The survey also found broad support for sanctions on Russia, with 41 percent in favor of keeping sanctions imposed mostly over events in Ukraine and 38 percent in favor of making sanctions harsher. Meanwhile, Russia's interference in the U.S. 2016 election, which the intelligence community is certain happened even while Russia vehemently denies it, seems to have colored Americans' views, as 44 percent see Russian influence in elections as a critical threat.

Crucially, while last year a reasonable majority of Americans (58 percent) felt the U.S. should "undertake friendly cooperation and engagement with Russia," this is no longer the case. That number has now shrunk to 43 percent, as 53 percent would rather see the U.S. "actively work to limit Russia's power."
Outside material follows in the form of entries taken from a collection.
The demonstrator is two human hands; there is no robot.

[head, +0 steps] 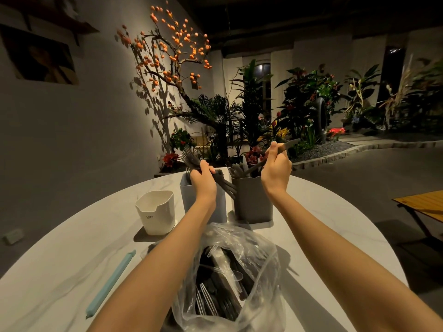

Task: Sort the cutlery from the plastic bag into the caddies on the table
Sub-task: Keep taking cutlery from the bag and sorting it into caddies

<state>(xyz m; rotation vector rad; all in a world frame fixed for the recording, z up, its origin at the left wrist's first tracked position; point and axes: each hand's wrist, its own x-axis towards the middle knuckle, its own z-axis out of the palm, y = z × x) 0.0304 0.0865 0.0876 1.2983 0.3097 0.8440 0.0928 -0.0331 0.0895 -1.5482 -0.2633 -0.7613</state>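
Bag: plastic bag of cutlery lay nearest, below both wrists.
Left hand: fingers curled round a fork bundle over the blue-grey caddy.
Right hand: fingers gripped a knife above the dark caddy.

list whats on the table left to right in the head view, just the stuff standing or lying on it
blue clip → white caddy → light grey caddy → dark grey caddy. The plastic bag lies nearer, overlapping the two grey caddies' span, so its place in the order is unclear.
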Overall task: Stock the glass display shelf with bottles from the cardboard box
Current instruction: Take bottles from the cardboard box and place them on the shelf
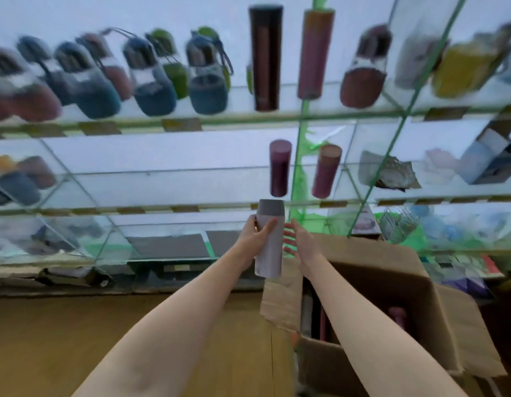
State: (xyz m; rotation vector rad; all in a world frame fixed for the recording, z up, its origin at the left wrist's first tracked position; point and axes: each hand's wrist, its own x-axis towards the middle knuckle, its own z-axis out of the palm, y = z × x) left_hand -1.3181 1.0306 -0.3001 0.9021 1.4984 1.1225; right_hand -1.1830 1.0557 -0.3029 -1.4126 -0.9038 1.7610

U.S. President Donald Trump's campaign view that the NATO alliance was "obsolete" worried the Baltics, whose citizens see multinational support as a key deterrent to Russian ambitions in the region. Trump has since become convinced that NATO is "no longer obsolete," and his cabinet members, including Vice President Mike Pence—who met all three Baltic leaders on a visit to Estonia earlier this month—have reiterated U.S. support for the countries.